Trying to explain this the best way I can. I have my local native webserver running on port 80 and port 443, so on lando start I get different ports.

I have a proxy to my node container so that I can use browser sync, very similar setup to https://docs.lando.dev/guides/how-to-wire-up-browsersync-and-gulp-in-my-lando-app.html with some tweaks.

I am trying to get the lando external proxy urls by looking into LANDO_INFO env variable inside the node container. The first time I run this (after lando rebuild -y) this worked. I got port 8080 and port 4433 for SSL. I then lando restarted it and this time I got the proxy URLs with port 8000 and 444. However, LANDO_INFO inside the node container still had the old ports (8080, and 4433) so obviously when I feed those to browser sync it fails.

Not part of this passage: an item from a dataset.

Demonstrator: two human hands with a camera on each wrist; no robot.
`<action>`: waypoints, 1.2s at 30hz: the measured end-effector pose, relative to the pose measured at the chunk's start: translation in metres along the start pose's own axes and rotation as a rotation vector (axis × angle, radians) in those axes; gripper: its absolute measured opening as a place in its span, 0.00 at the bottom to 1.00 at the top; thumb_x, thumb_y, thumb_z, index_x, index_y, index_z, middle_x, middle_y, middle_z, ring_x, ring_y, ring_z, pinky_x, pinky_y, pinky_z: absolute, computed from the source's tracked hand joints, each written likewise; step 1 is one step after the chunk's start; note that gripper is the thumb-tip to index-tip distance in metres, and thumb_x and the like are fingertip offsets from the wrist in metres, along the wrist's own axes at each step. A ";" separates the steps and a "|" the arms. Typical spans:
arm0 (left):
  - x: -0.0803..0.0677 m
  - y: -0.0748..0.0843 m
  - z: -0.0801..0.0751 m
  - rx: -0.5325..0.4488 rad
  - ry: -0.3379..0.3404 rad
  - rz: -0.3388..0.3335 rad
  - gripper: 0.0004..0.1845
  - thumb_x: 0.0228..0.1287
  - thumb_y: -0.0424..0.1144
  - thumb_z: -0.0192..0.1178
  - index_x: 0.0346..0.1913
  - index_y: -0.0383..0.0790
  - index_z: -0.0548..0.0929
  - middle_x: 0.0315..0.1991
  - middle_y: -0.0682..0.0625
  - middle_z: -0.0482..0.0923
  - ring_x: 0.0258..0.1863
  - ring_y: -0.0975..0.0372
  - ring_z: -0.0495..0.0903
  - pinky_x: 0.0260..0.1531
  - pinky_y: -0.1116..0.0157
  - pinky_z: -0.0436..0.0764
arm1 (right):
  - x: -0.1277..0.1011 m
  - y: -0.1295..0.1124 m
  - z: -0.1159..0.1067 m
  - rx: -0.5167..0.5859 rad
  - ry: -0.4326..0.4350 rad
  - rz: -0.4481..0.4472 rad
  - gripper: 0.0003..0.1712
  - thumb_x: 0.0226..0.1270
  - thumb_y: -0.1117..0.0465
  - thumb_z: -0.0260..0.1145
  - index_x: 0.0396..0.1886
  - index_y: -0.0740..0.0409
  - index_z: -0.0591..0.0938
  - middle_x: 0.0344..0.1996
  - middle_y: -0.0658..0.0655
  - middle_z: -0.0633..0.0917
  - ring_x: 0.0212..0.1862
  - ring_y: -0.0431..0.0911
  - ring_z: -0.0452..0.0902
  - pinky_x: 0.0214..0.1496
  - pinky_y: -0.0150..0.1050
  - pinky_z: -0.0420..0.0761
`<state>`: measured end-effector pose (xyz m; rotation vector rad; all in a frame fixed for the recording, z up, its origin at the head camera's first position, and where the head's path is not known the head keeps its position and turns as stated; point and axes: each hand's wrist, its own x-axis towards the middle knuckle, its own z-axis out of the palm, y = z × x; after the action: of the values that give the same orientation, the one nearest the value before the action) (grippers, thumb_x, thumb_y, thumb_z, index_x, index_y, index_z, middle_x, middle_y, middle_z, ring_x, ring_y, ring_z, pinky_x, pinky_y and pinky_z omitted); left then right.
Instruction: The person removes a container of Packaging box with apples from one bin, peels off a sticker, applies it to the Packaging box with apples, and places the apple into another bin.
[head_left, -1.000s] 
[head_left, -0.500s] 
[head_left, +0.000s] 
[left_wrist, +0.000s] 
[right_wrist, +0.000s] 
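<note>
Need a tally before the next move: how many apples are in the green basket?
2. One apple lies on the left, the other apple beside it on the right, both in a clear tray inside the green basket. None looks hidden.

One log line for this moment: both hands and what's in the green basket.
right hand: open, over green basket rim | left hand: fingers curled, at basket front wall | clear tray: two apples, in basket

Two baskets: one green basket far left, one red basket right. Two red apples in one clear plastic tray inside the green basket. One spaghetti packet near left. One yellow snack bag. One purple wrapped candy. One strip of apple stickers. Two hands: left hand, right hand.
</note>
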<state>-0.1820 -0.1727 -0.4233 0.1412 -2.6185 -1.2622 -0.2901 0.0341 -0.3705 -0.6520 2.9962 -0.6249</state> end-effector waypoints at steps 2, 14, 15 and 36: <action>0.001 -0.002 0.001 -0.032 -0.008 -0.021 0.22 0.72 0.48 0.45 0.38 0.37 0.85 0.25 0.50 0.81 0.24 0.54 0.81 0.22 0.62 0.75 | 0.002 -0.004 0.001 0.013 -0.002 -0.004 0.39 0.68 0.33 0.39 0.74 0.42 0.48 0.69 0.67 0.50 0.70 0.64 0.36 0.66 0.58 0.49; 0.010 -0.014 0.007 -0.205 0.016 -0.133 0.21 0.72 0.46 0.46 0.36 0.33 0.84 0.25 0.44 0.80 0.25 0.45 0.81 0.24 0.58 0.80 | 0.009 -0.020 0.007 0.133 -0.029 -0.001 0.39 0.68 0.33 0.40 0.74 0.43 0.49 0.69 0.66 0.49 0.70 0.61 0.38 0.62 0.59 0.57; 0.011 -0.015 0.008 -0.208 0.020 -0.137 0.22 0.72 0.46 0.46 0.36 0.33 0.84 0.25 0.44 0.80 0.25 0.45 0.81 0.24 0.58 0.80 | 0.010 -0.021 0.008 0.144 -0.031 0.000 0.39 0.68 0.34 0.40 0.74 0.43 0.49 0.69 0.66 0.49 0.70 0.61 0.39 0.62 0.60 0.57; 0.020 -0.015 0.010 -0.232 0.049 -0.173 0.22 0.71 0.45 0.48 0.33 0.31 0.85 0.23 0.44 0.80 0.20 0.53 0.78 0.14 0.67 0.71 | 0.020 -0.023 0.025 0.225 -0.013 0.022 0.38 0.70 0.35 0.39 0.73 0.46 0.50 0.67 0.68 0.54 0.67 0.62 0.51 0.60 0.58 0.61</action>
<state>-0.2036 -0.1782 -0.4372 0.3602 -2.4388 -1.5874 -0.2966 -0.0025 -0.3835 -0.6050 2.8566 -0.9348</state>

My first guess was that LANDO_INFO was created on build but not updated on start but this is not consistent, I believe at one point it did update.

Couple test commands (this example shows it the other way around as what I wrote above):

# lando info -s node --format=json | jq ".[0].urls[]"
"http://bs.project.lndo.site:8080/, https://bs.project.lndo.site:4433/"

# lando ssh -s node -c "printenv LANDO_INFO" | jq '(.node.urls[])'
"http://bs.project.lndo.site:8000/, https://bs.project.lndo.site:444/"

After one lando restart:

# lando info -s node --format=json | jq ".[0].urls[]"
"http://bs.project.lndo.site:8000/, https://bs.project.lndo.site:444/"

# lando ssh -s node -c "printenv LANDO_INFO" | jq '(.node.urls[])'
"http://bs.project.lndo.site:8000/, https://bs.project.lndo.site:444/"

After another lando restart: I got the same output as the first set above (wrong URLs)
After another lando restart: I got the same output as the second set above (proper URLs)
After another lando restart: I got the same output as the first set above (wrong URLs)

It does seem like the LANDO_INFO inside the container never (or hardly ever) changes.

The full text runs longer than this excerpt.